Na morte de Jô Soares
Quando morre um actor que conhecemos há longos anos, e com quem partilhámos lágrimas e sorrisos, é como se nos desaparecesse uma pessoa de família.
Senti isso na sexta-feira, ao saber da notícia do desaparecimento de Jô Soares. Nesta era das mil graçolas por minuto à solta nas redes sociais, em que o humor se confunde com o sarcasmo mais grosseiro e se vai perdendo a ironia em transição acelerada, regressei ao tempo em que o grande comediante brasileiro nos fazia rir com a sua graça natural, os seus trocadilhos inteligentes, a sua malícia contida nas entrelinhas. Porque era não apenas actor, mas autor - também literário, e de sucesso, como se comprovou.

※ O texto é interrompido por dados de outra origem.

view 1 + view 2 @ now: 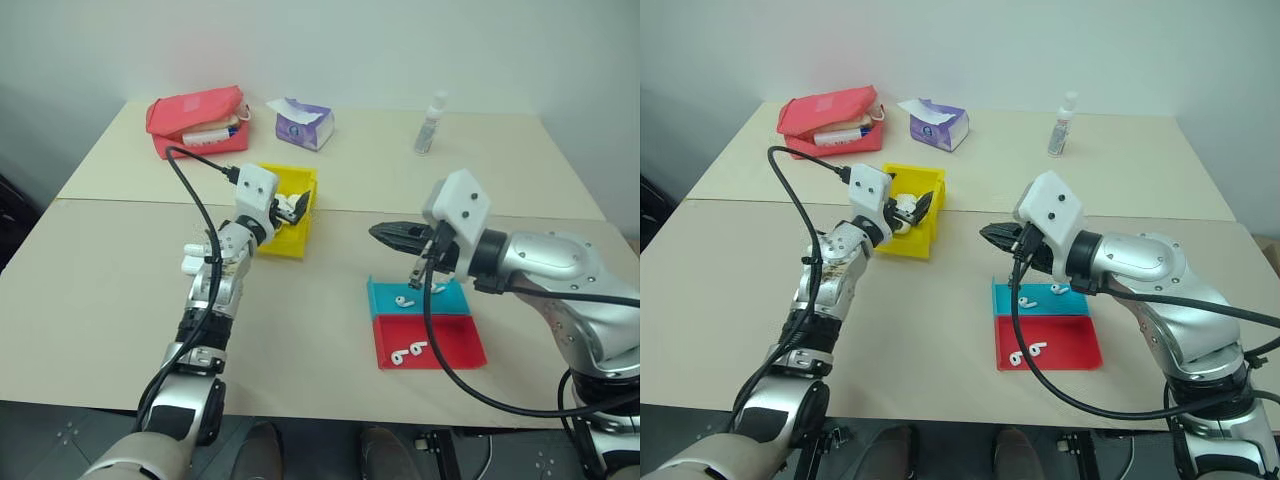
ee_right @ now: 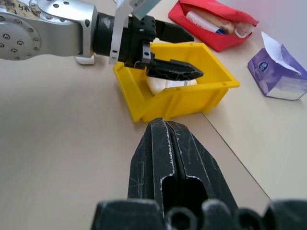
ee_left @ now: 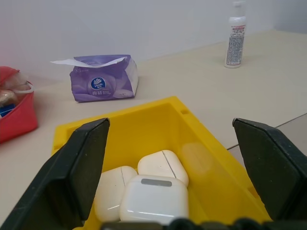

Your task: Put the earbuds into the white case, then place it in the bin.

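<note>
Three white cases (image 3: 152, 192) lie in the bin (image 1: 288, 208); left gripper (image 1: 917, 211) released, right gripper (image 1: 392, 236) clenched, empty.
Advice: lift left gripper straight up, clearing the walls without nudging the bin.

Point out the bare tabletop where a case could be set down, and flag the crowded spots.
Bare: the stretch between the yellow bin and the turquoise tray, and between the tissue pack and the spray bottle. Crowded: the bin, holding white cases under the left gripper; the red tray with earbuds.
</note>
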### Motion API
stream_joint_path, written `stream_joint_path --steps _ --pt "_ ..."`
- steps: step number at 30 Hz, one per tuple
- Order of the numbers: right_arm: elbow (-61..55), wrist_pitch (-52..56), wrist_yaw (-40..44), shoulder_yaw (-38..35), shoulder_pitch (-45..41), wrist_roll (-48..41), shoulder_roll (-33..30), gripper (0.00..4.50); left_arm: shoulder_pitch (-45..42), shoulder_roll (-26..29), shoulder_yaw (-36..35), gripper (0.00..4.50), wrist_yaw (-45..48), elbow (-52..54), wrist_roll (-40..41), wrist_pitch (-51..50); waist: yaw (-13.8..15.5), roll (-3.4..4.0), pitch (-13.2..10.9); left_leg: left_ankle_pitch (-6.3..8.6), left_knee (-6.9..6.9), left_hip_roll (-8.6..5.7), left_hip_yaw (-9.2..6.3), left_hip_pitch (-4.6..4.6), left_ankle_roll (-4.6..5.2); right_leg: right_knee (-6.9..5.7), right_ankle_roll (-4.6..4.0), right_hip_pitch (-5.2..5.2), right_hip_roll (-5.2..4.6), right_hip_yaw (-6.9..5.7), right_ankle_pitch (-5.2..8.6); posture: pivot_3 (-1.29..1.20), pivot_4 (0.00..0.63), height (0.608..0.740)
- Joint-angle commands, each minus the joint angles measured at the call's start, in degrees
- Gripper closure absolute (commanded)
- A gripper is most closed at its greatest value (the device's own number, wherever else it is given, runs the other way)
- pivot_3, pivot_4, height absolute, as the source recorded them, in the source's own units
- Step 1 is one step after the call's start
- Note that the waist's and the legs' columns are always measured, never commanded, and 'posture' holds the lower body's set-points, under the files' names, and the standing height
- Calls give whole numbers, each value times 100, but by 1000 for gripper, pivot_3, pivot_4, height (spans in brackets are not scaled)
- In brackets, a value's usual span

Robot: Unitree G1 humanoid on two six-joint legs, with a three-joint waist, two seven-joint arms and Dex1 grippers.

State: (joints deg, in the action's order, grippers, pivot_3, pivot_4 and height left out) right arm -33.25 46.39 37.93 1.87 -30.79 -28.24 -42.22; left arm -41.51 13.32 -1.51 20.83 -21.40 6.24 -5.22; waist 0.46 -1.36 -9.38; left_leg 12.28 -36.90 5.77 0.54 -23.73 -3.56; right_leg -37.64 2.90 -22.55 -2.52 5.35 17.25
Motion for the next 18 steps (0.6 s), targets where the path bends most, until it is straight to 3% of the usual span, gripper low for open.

Mas o que mais guardo na memória são dois dos seus programas televisivos de início da carreira: O Planeta dos Homens e Viva o Gordo. Com quadros inspirados na actualidade política, em tempo de ditadura em Brasília, sabendo fintar a censura com inteligência e argúcia. Em quadros que geraram frases depois incorporadas na linguagem comum não apenas no Brasil, mas também em Portugal.
Lembro algumas: «Não me comprometa»; «Tem pai que é cego...»; «Estão mexendo no meu bolso!»
Eis outras frases dele, já de fase posterior, quando acumulava a participação em programas televisivos em nome próprio com a escrita de livros sem perder as características que o celebrizaram:
«A comissão faz o ladrão.»
«No Brasil, quando o feriado é religioso, até ateu comemora.»
«Gordo, quando está fazendo dieta, sempre faz a barba antes de se pesar.»
«Em uma coisa os bêbados e os geógrafos têm razão: a Terra gira.»
«O material escolar mais barato da nossa praça é o professor.»
«Era tão azarado que, se quisesse achar uma agulha no palheiro, era só sentar-se nele.»
«Era um sujeito realmente distraído: na hora de dormir, beijou o relógio, deu corda no gato e enxotou a mulher pela janela.»
Jô era mais que um intérprete ou humorista: era uma genial criação de si próprio. Soube superar eventuais problemas de imagem, transformando defeito em virtude e assim se tornou ídolo de multidões. Sem ceder à facilidade. Muito menos à ordinarice própria dos ineptos, infelizmente hoje tão em voga.
Com ele ausente, ficamos um pouco mais tristes a partir de agora.